▶ What this task involves: From the entries below, retype only the lines from the one with "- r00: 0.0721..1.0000" through the one with "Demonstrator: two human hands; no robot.", exactly as written.

▶ Supplied data:
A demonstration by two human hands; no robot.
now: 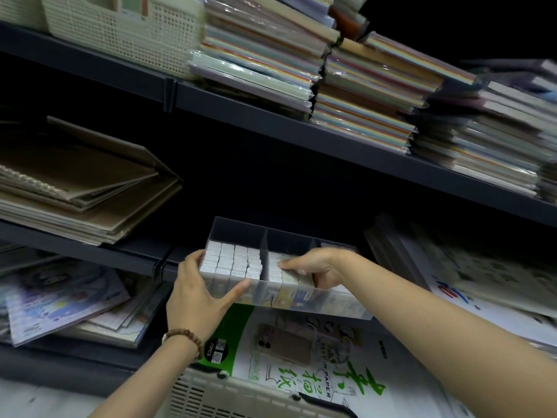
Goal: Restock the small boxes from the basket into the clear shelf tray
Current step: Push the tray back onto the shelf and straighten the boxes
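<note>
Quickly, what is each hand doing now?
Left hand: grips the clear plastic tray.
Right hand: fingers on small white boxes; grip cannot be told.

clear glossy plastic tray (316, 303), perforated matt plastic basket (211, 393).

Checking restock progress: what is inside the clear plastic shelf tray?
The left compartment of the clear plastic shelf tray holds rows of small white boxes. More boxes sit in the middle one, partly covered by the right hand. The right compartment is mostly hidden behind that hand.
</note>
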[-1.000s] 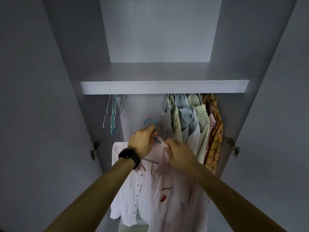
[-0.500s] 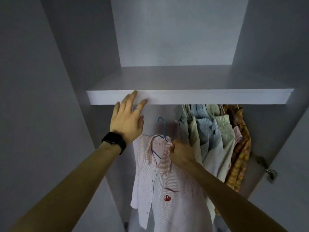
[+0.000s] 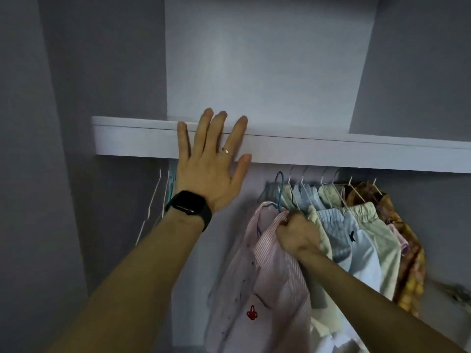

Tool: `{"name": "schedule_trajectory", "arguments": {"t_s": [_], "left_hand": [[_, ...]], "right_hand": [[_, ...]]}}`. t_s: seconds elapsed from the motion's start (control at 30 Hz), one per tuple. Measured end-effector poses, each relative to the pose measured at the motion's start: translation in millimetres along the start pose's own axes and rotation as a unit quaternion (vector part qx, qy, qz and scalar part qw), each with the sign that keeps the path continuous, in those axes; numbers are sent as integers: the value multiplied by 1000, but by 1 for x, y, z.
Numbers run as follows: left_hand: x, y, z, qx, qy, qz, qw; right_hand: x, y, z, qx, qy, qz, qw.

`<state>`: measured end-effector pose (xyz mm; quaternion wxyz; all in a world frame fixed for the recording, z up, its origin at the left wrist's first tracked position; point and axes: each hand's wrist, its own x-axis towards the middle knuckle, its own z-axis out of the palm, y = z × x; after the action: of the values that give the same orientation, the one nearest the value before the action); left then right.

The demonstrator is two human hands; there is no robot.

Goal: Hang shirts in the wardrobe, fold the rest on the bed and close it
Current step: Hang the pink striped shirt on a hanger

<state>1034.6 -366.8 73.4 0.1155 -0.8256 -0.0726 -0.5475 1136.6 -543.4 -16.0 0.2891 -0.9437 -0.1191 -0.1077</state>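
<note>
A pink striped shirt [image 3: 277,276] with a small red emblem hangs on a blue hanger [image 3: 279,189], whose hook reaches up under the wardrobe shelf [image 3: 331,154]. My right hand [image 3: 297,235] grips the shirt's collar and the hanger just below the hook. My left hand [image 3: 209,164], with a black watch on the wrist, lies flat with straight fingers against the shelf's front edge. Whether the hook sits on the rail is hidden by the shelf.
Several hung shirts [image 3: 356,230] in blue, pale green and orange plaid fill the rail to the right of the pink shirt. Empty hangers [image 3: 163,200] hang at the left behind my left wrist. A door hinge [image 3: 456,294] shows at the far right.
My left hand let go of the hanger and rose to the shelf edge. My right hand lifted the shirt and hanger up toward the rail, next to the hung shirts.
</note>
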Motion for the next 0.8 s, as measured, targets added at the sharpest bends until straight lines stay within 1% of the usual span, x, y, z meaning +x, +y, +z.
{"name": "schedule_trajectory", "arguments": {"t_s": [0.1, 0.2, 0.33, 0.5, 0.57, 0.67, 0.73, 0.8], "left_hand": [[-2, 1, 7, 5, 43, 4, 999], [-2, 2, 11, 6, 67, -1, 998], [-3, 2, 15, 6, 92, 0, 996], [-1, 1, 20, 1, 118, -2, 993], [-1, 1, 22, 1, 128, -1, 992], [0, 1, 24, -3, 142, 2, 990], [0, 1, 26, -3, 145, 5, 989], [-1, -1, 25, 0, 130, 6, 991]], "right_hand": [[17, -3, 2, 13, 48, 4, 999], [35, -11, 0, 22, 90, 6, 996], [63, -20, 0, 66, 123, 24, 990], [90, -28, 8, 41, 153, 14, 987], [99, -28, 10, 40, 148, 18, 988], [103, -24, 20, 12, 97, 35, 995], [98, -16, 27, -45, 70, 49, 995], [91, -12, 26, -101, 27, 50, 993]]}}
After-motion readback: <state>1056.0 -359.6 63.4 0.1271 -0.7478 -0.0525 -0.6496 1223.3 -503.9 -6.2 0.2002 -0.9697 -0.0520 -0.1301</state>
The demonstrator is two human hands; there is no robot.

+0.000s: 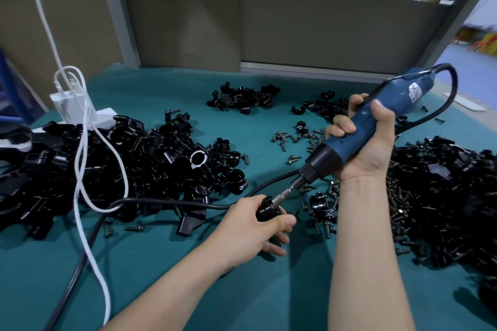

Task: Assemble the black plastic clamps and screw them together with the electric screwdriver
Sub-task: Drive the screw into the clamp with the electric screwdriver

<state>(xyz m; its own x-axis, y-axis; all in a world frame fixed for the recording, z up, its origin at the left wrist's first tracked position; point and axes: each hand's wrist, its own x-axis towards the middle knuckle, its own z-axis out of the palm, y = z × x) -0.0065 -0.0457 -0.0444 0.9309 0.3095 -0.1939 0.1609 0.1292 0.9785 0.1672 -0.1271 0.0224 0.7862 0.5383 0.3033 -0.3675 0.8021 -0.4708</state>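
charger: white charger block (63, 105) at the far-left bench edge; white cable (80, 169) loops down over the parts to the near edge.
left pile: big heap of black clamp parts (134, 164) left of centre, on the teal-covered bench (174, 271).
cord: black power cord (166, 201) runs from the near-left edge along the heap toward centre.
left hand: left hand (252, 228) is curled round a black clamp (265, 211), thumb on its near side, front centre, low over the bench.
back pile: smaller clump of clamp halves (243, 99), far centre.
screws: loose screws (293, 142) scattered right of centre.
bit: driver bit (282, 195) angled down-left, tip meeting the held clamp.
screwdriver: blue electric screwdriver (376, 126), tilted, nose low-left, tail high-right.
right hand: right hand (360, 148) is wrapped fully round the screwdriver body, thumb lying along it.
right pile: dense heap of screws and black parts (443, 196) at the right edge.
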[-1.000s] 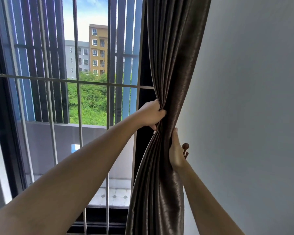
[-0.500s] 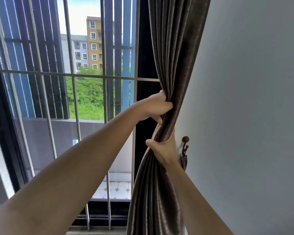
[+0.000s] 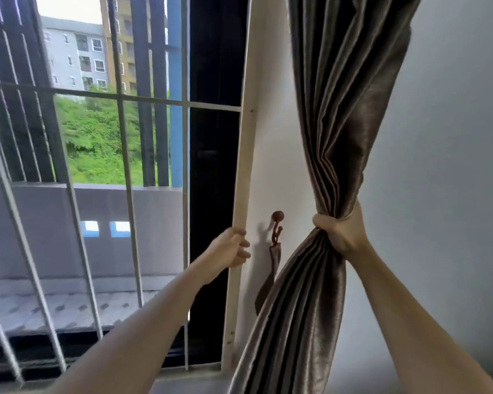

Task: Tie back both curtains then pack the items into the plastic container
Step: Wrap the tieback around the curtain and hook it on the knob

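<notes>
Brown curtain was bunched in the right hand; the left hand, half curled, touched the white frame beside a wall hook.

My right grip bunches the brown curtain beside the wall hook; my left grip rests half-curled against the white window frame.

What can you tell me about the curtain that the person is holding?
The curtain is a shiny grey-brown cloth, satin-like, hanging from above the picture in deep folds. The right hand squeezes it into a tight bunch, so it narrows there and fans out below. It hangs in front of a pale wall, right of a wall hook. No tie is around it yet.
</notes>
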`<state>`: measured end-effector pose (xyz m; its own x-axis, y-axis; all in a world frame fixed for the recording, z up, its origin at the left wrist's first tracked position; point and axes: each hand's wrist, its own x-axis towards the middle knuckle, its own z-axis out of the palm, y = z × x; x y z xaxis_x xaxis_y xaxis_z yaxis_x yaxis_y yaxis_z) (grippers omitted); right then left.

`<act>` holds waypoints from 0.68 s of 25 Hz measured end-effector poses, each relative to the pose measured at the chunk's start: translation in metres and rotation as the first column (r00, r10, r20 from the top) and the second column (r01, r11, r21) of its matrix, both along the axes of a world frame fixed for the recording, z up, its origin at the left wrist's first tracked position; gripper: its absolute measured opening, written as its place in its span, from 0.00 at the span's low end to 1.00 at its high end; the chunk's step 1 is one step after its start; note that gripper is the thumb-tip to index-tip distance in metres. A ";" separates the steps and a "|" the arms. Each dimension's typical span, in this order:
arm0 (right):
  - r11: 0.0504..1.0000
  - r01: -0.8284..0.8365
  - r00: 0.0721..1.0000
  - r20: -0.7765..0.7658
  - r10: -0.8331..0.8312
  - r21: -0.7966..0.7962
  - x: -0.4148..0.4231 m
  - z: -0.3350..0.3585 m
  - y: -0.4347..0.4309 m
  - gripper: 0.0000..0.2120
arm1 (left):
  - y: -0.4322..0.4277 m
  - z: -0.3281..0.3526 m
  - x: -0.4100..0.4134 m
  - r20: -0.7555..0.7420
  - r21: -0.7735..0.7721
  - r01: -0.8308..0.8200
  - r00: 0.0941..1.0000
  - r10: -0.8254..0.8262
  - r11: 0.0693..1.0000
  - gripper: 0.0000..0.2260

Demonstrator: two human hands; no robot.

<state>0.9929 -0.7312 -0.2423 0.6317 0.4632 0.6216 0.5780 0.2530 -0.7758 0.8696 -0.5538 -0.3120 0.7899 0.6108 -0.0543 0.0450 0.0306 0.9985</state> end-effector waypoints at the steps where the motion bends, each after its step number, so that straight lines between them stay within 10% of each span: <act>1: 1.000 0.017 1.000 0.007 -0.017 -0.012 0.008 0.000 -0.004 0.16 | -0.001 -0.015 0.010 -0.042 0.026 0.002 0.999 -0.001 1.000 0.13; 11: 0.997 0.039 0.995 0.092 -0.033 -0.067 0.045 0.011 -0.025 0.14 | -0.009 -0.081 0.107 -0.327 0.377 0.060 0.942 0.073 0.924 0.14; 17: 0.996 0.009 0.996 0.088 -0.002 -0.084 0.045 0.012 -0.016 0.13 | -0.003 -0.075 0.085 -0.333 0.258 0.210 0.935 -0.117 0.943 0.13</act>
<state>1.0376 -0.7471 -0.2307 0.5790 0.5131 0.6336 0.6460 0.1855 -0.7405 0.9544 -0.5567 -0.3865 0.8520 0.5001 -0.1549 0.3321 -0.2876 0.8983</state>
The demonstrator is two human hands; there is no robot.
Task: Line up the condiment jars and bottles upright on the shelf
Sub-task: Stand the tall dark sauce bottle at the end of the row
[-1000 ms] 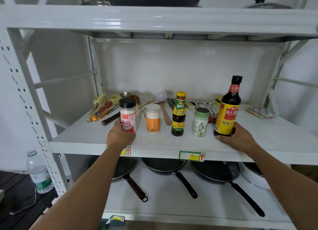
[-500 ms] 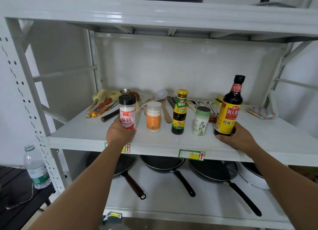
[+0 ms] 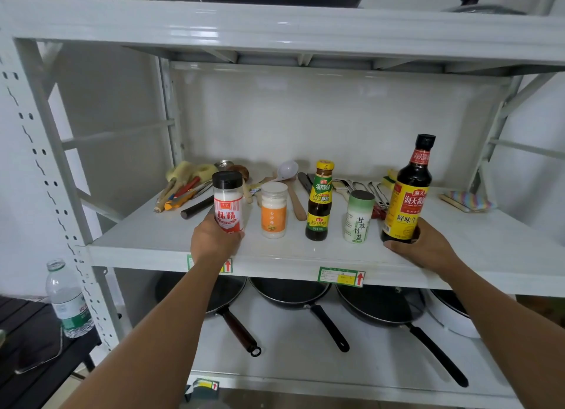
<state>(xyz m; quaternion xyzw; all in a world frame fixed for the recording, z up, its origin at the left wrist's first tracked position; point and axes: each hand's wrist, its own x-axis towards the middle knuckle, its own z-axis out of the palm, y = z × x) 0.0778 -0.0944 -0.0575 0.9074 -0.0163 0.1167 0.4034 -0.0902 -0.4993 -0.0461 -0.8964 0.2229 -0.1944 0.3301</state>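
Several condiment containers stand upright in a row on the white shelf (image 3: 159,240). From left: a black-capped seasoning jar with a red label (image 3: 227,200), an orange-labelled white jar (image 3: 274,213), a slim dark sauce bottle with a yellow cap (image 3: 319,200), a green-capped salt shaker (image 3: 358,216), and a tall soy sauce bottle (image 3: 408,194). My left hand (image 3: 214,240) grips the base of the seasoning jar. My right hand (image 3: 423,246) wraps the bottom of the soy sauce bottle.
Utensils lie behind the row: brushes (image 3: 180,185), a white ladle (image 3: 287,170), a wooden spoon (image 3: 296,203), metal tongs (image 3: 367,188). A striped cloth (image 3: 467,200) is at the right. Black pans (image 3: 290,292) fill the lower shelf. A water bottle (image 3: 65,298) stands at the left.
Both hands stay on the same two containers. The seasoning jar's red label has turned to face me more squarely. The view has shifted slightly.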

▶ Your solution:
  - r00: 0.0721..1.0000
  - r20: -0.7765..0.7658
  - r10: -0.8331..0.8312
  - r21: -0.7966..0.7962
  - x: -0.4148..0.4231 m
  - z: -0.3350..0.3585 m
  - y: -0.4347..0.4309 m
  - gripper: 0.0000..0.2120
arm1 (left):
  - y: -0.4322..0.4277 m
  - z: -0.3281..0.3526 m
  - x: -0.4100..0.4134 m
  - r20: -0.7555..0.7420
  - r21: -0.7735..0.7721
  - r01: -0.8308..0.8200
  - r00: 0.0941..1.0000
  - r10: -0.8254..0.8262
  - r11: 0.0693..1.0000
  - gripper: 0.0000..0.2260

Demonstrator: two human hands; no robot.

There's nothing left to add to the output.